Tuesday, December 18, 2007

Collected Stories - Wallace Stegner


From the author's foreward- "Any reasonably long life, looked back upon, irresistibly suggests a journey. I see these stories, inventions on a base of experience, as rest stops, pauses while I tried to understand something or digest some action or clarify some response."

This book contains 31 Stegner short stories written in the early career of the writer- 1920s-1950s. The tales are driven by emotions and characters. They take us back in time to a simple, but often harsh, life when living was more basic. The character's relationships to each other and often their environment is chronicled magnificiently in these stories.

To me, these are what short stories should be- they place the reader in the middle a life, a place, a dilemma unique from our daily lives. Stegner is masterful at describing the emotions and thoughts of his characters- from women awaiting overseas letters from soldiers to a farm boy experiencing his first butchering of a pig. The stories will allow readers to remember distinct moments in time that our parents and grandparents lived.

I have many favorites in this collection, particularly ones depicting lives in rural and remote areas in the west.

Monday, December 17, 2007

The Bookshop - Penelope Fitzgerald

I have remained true to my deepest convictions, I mean to the courage of those who are born to be defeated, the weaknesses of the strong, and the tragedy of misunderstandings and missed opportunities, which I have done my best to treat as comedy, for otherwise how can we manage to bear it?

Those convictions describe the foundations of this charming short novel. The lead character (some describe as the author) is witty, naive, corageous, and determined in her quest to open a small bookshop in a tiny seaside town in England. The characters and the town are very British while not unlike a Keillor tale from Lake Wobegon. Fitzgerald has a great ability to write in a slow relaxing style while making filling each page with passages which move her story forward.

A beautiful book for a rainy afternoon with a cup of tea.

The right-hand wall she kept for paperbacks. At 1s. 6d. each, cheerfully coloured, brightly democratic, they crowded the shelves in well-disciplined ranks. She could remember a world where only foreigners had been content to have their books bound in paper.
"Hasn't it occured to you that a building of such historical interest could be put to better use"
"Old age is not the same thing as historical interest," he said. "Otherwise we should both of us be more interesting than we are."
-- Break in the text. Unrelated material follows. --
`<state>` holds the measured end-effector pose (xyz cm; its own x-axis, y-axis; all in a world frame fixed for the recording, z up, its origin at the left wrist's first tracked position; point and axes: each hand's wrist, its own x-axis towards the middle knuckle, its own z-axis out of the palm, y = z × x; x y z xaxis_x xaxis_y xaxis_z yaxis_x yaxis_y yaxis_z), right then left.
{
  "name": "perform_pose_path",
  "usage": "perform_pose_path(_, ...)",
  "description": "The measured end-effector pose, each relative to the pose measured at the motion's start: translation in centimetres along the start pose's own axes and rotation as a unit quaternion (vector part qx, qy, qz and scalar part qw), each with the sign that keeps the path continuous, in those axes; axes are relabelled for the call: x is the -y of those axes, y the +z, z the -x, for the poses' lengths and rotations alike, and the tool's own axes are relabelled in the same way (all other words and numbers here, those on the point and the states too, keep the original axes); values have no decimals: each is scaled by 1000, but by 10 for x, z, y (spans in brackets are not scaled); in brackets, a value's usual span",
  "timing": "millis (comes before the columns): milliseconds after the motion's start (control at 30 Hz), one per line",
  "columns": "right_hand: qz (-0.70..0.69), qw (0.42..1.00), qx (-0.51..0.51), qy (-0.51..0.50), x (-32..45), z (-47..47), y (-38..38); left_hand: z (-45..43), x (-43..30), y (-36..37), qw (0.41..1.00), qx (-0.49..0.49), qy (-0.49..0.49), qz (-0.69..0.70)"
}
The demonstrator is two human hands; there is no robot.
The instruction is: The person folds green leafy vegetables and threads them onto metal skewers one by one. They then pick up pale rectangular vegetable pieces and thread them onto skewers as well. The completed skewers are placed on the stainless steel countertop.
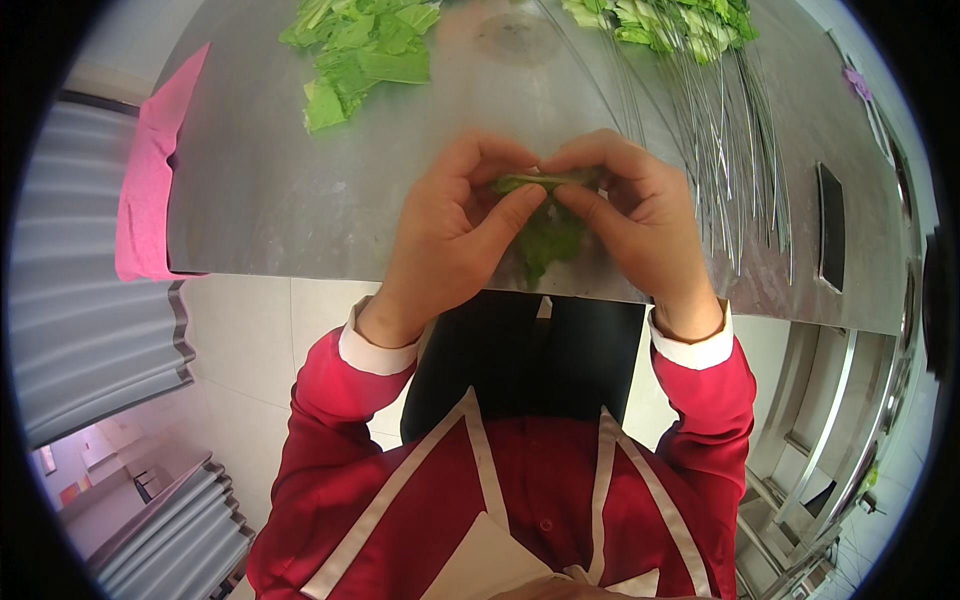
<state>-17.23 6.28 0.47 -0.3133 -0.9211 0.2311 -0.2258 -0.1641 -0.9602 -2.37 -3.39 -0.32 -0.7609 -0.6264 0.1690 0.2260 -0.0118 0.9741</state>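
Between both hands I hold a green leafy vegetable piece (553, 238), pinched at its pale stem just above the table's front edge. My left hand (465, 225) grips the stem's left part between thumb and fingers. On the right part, my right hand (637, 210) pinches it the same way, and the two hands almost touch at the fingertips. The leaf's lower part hangs down between my thumbs, somewhat blurred. Farther back on the left lies a pile of flat green leaves (367, 52). A second heap of cut greens (675, 22) sits at the back right.
A bundle of thin metal skewers (739, 150) lies on the stainless steel table (300, 202), right of my hands. Beyond it is a dark flat rectangular object (830, 225). Pink cloth (150, 187) drapes over the left corner. Metal racks (810, 450) stand at lower right.
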Motion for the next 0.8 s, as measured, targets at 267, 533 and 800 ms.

Thursday, December 13, 2007

Hot Chocolate at Hanselmann's - Rosetta Loy

Even with the luxury of carved out time for reading each day on the bus, I couldn't justify reading past page 100 in this book. I don't know if it is the writer or the translator who make this book less than enjoyable. There are far too many sentence fragments and poor grammar which don't lend themselves to a coherent style. The book cover touts the literary awards of the author and reviewers praise the translator. Yes, I know I shouldn't trust in the veracity of book covers.
The book covers anti-semitism in Italy during and following WWII. It may be "a work of understated elegance and cumulative power", but I failed to finish reading it after passages like these which start two paragraphs:
A morning that ends in glory among the candy favors opened one after another, smooth outside and hard inside, the squeal of a jeep taking a curve.
But while Marta was still grouping around for her bowl of milk, Lorenza wanted the streets and the trees, the others.

Saturday, December 8, 2007

Family Pictures - Sue Miller

A masterfully written exploration of a family's movement through the 1960's and 1970's. Sue Miller presents chapters that portray a picture in time of a family and its struggles. A central focus is an autistic child and how the other family members react and mature with this added stress. The chapters are also like pictures in that they convey emotions and personal insight more than develop a plot. Reading this book is like pausing in front of a great photo that impacts one emotionally and touches you deeply.

This book will change the way you view a family. The lessons it teaches are subtle and moving. Miller does an amazing job of involving us in the lives of several members of the family and understading their unique development. After reading this book, you will resist quickly judging others without understanding their experiences.

For a while I pushed everything idly around the table--the photographs, the postcards. I began thinking of them as elements in a kind of Rock-Scissors-Paper game, which contained the mystery of my childhood. Which had the most power?...For weeks, for months, the pictures stayed there. Eventually, I stopped seeing them, except occasionally when I would suddenly think of something that had happened while I was in Chicago; or something from my childhood. Then I'd go and stand in front of them again, staring stupidly at one and then another image, as though if I looked hard enough, long enough, their meaning would become clear.